Employees start playing table tennis, (tap-thwack, tap-thwack) metres away.
It’s very distracting. Hamilton reads the room and tells them to stop. Tersely.
I like this guy.
“We had to follow our instinct and make a more song-based record. Pacifica was very critically acclaimed … the kids had moved on to the new thing though,” Hamilton contends, the words hang in the air meekly. “Luckily that experience led us to Pacifica.”
Pacifica was Short-listed for the Australian Music Prize in 2012, losing out to Hermitude’s ho-hum HyperParadise. “Things had become more dubstep and EDM in the scene and we didn’t felt like we fitted in to that,” says Moyes. “Everyone seems to forget Muse made a dubstep track at the time (all laugh).
“We needed to make an album like Pacifica for ourselves.
“We’ve never chased trends and worked with the hot new producer or got the hot new rapper to put a verse on a track, yaknowhwatimean?”
Hamilton’s smile turns into an in-jokey snarl — “We thought if we’re going to die, well, let’s make it a good death.” Moyes chuckles away. “If we came back and we’re like ‘Hey guys it’s us, the My People band!’ on Pacifica that would have been a bad death. A dishonourable death.”
Hence, Pacifica didn’t really connect with audiences. And The Presets knew it. “When we got to the end of that touring cycle we knew we wanted to make more fun, up-for-it songs we’re renowned for,” says Moyes. “Ask someone in the street what The Presets are known for and they’ll tell you it’s energetic party music.”
The Presets licked their wounds and knuckled down to make their next album, out Friday titled Hi Viz (review below). At first it felt like they’d hit a purple patch.
“I put down a bassline and Kim said he could hear the bass way down low singing ‘Do what you want’ so then I sang it and it was super-easy and by the end of the day I was yelling ‘Man we’ve got a hit!
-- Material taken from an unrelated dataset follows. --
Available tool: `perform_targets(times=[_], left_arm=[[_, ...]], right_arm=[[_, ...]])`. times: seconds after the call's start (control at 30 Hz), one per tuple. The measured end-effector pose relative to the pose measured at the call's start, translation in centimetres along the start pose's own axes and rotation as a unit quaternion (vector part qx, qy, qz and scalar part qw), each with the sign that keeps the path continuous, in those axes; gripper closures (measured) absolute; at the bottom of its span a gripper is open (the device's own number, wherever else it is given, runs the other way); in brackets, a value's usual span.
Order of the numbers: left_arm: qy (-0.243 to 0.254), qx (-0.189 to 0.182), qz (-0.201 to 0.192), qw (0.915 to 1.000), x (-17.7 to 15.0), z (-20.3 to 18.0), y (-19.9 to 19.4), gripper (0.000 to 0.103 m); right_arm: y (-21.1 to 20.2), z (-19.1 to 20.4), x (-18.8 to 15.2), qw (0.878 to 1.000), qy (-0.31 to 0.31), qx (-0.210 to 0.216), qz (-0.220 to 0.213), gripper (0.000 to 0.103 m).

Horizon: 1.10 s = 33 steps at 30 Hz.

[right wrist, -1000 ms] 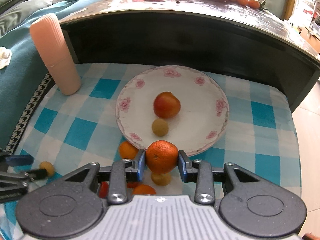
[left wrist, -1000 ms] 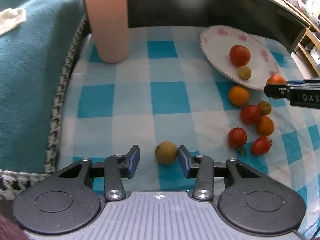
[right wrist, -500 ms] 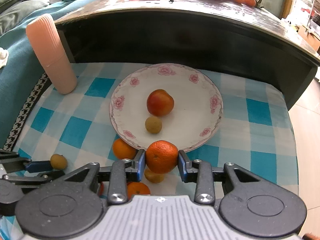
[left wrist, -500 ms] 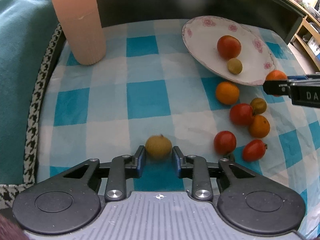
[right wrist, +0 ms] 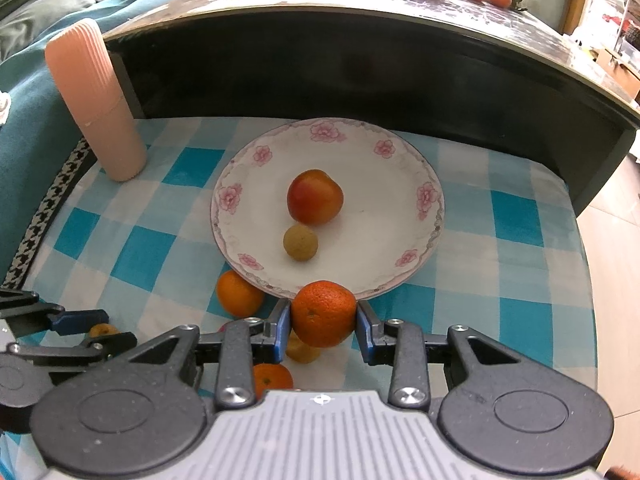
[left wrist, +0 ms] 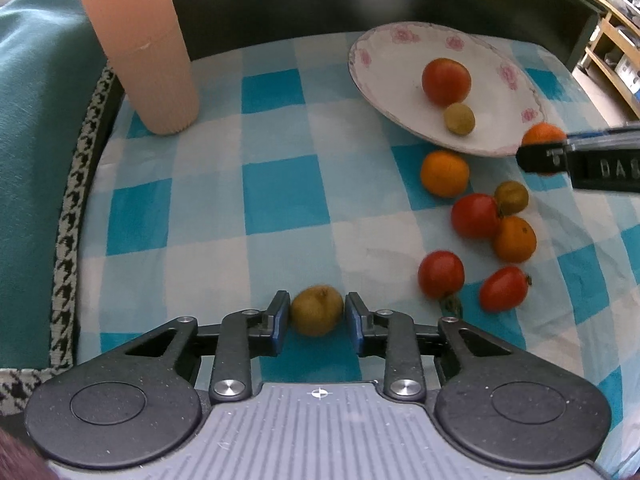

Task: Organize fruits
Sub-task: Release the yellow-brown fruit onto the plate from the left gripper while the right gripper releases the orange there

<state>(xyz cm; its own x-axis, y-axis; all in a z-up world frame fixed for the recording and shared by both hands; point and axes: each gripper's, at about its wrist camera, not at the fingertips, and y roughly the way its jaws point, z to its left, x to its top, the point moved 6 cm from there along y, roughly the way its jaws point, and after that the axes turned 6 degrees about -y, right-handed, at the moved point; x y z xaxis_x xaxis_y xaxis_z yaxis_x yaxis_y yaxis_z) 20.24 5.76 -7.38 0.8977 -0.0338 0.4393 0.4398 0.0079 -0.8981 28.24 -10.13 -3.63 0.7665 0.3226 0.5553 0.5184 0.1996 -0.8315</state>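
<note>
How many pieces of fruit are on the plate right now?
2: a red tomato near the middle of the plate, and a small yellow-brown fruit just in front of it. The tangerine held by the right gripper isn't on it yet.

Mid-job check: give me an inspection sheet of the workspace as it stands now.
Surface: blue-checked cloth on a low table.
Job's things: floral plate holds one tomato and one longan; more oranges and tomatoes lie loose on the cloth.
Clutter: pink ribbed tumbler, upright.
Grippers: left gripper shut on brownish longan; right gripper shut on orange at the plate's near rim.
Cables: nothing seen.
Surroundings: teal blanket, dark tabletop with more fruit.
</note>
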Motion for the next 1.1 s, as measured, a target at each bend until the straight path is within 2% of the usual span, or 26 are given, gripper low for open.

This is totally The Presets! (claps hands joyfully)’,” Hamilton utters, setting himself up for the fall.
“Then it took us another two years to finish Do What You Want, (exhales). We had 60 different versions, we went out of our minds. At one point we sent all the tracks to our label and said ‘Hey guys, what do you think? We’ve also got this other song (reluctant tone) we just can’t finish, we’re over it, we want to kill each other when we hear it’,” Hamilton says.
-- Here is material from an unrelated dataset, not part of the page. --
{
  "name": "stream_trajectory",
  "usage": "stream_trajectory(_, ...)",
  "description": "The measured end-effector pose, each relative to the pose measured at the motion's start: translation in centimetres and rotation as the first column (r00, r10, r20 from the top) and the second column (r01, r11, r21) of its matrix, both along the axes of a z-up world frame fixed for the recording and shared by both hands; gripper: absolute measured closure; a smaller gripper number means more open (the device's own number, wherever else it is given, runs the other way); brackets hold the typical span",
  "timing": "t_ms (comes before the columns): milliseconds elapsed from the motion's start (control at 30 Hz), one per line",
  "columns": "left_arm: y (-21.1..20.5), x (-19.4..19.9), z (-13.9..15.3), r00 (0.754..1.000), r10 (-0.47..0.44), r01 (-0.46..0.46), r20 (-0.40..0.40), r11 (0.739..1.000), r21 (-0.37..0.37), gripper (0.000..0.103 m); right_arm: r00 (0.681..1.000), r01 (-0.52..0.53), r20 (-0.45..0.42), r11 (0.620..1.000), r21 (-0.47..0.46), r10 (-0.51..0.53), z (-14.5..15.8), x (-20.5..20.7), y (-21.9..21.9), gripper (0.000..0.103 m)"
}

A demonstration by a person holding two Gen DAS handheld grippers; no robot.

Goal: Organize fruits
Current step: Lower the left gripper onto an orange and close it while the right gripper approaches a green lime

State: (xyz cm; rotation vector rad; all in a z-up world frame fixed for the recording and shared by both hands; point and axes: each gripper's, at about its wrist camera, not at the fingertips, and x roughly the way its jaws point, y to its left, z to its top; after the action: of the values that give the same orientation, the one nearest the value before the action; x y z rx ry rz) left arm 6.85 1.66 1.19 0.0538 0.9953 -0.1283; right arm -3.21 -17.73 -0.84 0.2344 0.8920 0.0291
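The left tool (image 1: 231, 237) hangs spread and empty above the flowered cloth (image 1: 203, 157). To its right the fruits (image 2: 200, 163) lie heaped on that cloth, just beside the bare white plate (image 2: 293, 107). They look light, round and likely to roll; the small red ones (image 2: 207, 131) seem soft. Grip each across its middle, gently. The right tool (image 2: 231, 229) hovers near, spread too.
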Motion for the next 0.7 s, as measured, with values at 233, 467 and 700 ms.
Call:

“And they were like ‘Yeah, Do What You Want, that’s the first single’.” Moyes chuckles away.
They have an easy energy, having studied classical music together at university by day then hit clubs like Chinese Laundry with impunity at night as their bond formed.
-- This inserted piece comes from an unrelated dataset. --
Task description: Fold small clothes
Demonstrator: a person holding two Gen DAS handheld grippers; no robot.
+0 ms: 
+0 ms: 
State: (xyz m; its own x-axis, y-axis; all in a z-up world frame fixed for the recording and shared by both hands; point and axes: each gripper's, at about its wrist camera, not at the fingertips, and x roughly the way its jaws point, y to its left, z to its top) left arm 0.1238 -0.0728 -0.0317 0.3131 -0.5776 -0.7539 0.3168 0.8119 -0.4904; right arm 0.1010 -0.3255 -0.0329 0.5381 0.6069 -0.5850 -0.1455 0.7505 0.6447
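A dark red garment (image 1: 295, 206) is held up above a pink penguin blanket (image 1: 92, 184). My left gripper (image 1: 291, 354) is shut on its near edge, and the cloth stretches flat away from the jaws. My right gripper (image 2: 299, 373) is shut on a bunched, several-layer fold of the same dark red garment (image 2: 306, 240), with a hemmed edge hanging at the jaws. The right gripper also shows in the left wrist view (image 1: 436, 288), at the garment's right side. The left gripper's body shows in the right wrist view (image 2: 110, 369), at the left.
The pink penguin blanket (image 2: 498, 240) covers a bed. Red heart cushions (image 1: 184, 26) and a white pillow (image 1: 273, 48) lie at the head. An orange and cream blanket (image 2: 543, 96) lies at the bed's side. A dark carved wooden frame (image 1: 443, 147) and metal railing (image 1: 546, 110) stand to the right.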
That dynamic feels even more fluid and unforced today. Why?
The Presets know they’re B.I. T (Back In Town). So what was the missing piece of the jigsaw puzzle?
“It felt like the attitude was right from the get-go but the energy was wrong; the tempo,” says Moyes. “We had this sound ‘burrrrrr, burrrrrr’ and nothing was helping. It had this reigning irreverence, it had a punk attitude. I know what it’s meant to be doing; it’s just not doing it yet. We find a way to make every track difficult. You convince yourself it’s there. But we knew it wasn’t.
“We put all our album’s hopes and dreams into that one song too early. We kept asking ‘Is this working?’ We wanted everything to be clear in its intention, it has a strong character: this will make you dance, make you feel something,” Moyes continues.
“When we were working on it, Kim kept saying ‘I think it can be a little faster.’
“It went from 128 beats per minute to much, much faster,” Hamilton says.
“I wanna jump faster!” adds Moyes, leaping out of his chair like he just birthed a silent whoopee cushion.
“We wanted to make a techno version of an Aussie pub rock song, like the Angels or something.”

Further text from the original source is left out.